Problem to work on — Each line below from the one containing "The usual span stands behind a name" through the one containing "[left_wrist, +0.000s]" should be output exactly as it stands, and no other line should appear.
--- --- ---
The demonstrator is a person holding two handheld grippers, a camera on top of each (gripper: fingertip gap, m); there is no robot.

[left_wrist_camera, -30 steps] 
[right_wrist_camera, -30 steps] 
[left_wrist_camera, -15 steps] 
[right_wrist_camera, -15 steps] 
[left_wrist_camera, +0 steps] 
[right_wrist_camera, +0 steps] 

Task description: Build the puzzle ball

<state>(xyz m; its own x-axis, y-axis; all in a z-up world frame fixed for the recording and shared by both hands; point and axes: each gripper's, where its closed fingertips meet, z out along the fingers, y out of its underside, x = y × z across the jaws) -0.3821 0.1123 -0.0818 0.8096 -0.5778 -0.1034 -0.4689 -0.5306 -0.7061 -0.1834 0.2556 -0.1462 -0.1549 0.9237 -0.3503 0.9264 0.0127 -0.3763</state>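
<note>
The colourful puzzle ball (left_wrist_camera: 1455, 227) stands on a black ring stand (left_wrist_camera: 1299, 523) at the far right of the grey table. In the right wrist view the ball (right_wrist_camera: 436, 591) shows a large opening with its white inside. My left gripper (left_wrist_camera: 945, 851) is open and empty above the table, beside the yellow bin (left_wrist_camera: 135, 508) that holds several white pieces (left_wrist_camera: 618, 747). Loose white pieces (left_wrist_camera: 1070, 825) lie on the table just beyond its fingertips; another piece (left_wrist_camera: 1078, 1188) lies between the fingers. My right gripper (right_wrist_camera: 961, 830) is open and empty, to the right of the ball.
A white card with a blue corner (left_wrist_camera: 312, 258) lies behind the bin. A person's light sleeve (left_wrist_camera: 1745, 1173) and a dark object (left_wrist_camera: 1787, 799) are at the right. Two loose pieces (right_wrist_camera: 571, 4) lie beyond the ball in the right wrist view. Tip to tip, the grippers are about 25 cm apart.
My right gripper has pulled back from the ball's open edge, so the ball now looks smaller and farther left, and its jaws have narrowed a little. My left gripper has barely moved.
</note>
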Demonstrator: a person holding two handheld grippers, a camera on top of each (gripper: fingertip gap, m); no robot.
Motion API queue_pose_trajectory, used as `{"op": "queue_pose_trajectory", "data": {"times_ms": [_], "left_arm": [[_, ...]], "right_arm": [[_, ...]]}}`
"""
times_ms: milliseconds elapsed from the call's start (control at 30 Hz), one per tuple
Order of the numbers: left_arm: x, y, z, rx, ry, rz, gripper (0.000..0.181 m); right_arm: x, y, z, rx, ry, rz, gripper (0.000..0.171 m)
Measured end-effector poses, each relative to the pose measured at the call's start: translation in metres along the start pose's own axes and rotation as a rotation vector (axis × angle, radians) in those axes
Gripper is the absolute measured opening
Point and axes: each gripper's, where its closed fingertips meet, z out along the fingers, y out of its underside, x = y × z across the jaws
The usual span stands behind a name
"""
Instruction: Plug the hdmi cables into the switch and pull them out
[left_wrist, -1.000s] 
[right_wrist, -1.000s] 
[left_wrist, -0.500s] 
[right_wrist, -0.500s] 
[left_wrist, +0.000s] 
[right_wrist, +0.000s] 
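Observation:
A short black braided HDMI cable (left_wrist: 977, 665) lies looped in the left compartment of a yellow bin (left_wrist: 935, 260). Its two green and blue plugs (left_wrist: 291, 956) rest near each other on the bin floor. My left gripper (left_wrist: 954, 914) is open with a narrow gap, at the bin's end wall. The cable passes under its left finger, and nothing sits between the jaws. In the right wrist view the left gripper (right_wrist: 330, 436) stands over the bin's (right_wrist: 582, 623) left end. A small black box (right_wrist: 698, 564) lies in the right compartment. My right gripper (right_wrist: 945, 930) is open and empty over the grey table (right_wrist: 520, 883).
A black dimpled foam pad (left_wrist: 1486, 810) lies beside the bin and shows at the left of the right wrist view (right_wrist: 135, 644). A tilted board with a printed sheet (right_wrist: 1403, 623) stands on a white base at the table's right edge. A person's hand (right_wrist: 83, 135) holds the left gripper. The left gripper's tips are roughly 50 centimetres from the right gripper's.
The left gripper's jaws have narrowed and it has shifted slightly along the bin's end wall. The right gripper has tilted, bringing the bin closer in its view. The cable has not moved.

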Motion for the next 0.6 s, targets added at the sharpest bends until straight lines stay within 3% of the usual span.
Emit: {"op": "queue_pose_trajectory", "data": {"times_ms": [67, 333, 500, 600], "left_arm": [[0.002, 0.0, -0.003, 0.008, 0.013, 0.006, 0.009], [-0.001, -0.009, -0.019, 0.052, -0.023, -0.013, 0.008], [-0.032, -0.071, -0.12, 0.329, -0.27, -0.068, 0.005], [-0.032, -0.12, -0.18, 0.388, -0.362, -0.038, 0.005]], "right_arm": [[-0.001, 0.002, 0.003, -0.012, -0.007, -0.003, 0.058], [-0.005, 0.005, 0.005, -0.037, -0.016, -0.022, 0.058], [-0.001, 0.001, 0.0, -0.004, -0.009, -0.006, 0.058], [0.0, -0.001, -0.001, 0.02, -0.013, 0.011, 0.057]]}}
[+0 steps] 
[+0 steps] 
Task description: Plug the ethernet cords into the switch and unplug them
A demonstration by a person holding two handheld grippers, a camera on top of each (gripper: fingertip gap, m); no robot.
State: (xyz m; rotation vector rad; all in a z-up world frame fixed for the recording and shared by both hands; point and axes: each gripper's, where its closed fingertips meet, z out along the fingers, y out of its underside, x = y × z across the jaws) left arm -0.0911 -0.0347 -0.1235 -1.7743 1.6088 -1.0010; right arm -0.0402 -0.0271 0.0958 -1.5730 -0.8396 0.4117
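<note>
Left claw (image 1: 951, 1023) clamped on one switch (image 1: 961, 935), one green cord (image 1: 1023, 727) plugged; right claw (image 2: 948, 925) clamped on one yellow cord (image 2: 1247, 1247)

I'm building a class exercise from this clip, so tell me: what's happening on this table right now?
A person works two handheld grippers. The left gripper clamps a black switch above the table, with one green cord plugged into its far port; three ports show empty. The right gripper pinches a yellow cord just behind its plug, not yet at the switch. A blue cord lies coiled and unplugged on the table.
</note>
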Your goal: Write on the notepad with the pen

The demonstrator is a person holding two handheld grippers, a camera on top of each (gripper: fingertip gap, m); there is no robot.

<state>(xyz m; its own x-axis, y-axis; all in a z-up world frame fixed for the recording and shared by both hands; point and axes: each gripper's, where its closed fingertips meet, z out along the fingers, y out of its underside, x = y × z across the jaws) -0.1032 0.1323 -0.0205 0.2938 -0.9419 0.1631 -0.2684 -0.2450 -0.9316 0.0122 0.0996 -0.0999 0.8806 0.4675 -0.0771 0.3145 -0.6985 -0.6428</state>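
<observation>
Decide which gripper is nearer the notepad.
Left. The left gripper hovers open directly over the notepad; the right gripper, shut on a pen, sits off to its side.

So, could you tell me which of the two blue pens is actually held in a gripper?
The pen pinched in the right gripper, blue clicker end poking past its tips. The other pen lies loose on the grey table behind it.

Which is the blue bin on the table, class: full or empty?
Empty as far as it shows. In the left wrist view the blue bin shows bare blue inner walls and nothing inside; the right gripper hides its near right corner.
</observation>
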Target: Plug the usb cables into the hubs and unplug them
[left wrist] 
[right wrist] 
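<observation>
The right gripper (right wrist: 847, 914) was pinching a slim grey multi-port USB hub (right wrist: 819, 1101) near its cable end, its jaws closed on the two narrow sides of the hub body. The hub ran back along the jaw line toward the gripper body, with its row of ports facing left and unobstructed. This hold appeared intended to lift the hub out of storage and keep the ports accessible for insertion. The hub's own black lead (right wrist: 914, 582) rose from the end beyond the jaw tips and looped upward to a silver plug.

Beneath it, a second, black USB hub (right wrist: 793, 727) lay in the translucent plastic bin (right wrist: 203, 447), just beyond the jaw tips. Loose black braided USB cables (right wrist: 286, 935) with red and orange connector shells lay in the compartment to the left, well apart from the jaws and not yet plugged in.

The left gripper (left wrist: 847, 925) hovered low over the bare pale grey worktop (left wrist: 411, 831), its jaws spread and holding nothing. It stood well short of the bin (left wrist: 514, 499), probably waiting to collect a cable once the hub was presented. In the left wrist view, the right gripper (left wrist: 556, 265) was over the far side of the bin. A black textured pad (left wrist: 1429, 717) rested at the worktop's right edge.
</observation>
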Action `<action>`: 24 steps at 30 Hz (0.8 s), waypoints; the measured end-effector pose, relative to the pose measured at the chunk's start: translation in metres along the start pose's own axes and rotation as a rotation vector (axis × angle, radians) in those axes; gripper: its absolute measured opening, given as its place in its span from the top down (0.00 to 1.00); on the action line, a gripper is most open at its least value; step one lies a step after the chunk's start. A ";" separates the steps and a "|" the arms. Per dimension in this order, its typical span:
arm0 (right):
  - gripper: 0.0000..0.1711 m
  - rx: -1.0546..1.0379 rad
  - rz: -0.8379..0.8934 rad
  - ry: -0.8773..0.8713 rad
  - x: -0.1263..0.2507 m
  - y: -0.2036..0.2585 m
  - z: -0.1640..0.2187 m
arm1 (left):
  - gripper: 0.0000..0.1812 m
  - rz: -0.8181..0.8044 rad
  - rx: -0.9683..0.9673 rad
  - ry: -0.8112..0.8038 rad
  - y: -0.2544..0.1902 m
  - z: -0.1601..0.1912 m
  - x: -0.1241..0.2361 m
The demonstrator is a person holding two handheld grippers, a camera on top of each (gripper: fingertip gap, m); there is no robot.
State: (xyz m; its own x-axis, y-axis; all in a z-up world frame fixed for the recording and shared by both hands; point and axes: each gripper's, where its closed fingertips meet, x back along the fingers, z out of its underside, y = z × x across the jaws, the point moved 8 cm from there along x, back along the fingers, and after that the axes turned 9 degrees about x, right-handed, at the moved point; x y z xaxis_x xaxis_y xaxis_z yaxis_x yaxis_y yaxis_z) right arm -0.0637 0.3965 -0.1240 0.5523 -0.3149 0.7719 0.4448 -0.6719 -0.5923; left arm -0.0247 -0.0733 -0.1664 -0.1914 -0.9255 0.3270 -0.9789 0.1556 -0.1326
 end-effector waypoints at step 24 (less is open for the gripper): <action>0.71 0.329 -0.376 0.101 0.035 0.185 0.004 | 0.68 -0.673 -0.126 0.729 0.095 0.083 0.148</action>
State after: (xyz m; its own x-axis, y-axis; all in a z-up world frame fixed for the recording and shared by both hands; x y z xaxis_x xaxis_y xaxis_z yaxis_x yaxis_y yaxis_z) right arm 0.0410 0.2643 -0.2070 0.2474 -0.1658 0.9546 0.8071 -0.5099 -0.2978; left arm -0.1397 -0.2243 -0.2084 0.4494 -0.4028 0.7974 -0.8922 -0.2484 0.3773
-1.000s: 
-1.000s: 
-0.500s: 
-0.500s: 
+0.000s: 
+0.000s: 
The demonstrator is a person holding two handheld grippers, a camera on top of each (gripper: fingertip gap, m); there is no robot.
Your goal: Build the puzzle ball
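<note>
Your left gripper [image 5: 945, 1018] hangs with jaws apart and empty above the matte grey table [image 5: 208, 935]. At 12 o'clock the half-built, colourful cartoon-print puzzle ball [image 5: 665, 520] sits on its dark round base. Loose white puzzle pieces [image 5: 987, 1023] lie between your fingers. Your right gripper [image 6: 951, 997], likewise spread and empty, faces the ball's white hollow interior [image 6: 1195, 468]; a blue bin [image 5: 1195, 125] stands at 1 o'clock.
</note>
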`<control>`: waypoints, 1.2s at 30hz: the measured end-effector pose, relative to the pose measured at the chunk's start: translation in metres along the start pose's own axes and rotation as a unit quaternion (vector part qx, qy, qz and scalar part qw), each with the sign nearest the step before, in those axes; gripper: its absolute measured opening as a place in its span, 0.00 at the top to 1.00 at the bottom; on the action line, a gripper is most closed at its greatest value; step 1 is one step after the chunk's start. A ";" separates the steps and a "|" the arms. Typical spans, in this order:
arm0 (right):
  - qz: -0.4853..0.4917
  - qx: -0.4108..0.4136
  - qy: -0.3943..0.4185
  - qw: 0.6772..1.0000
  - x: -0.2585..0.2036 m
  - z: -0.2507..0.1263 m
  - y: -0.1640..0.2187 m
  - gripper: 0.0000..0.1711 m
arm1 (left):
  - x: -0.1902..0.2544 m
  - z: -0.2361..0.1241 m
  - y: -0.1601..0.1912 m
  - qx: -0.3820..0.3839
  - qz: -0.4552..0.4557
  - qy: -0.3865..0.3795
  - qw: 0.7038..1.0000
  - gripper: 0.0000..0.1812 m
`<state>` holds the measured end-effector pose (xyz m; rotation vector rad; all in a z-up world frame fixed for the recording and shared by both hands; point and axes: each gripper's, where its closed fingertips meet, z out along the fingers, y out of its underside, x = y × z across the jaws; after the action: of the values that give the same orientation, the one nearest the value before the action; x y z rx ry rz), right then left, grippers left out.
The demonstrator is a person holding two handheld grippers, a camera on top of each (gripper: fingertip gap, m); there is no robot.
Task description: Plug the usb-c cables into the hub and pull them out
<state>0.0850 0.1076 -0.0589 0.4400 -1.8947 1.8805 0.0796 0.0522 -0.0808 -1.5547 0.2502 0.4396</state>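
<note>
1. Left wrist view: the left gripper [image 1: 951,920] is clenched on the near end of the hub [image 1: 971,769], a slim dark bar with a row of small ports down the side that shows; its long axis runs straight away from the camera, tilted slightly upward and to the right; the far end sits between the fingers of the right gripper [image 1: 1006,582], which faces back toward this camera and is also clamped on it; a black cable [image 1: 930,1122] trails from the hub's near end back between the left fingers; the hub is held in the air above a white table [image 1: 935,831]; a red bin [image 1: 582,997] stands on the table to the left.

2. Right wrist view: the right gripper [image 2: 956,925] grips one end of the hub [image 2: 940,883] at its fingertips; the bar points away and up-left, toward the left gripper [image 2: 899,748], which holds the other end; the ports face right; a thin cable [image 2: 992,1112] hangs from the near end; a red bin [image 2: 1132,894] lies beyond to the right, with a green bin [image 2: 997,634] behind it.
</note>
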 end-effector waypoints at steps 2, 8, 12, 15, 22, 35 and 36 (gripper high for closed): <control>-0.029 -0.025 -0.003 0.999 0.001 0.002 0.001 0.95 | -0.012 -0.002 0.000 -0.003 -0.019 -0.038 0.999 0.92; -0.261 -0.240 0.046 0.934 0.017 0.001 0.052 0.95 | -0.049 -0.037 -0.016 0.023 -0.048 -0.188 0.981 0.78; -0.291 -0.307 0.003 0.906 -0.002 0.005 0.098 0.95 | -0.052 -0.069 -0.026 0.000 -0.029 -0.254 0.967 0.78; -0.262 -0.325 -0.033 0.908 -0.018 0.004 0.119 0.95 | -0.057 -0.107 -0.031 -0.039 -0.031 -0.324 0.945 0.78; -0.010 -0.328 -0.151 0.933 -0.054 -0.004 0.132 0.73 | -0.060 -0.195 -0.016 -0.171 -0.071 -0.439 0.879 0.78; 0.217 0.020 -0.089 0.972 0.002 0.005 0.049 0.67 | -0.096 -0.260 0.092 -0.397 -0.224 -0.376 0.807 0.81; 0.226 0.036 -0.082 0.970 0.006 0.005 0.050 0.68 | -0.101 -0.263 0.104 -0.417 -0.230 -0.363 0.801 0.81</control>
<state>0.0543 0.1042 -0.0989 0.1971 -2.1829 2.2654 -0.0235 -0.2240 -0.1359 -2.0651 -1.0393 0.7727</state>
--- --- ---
Output of the task —
The usual span stands behind a name
"""
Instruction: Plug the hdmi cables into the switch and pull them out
[left_wrist, -1.000s] 
[right_wrist, -1.000s] 
[left_wrist, -0.500s] 
[right_wrist, -0.500s] 
[left_wrist, +0.000s] 

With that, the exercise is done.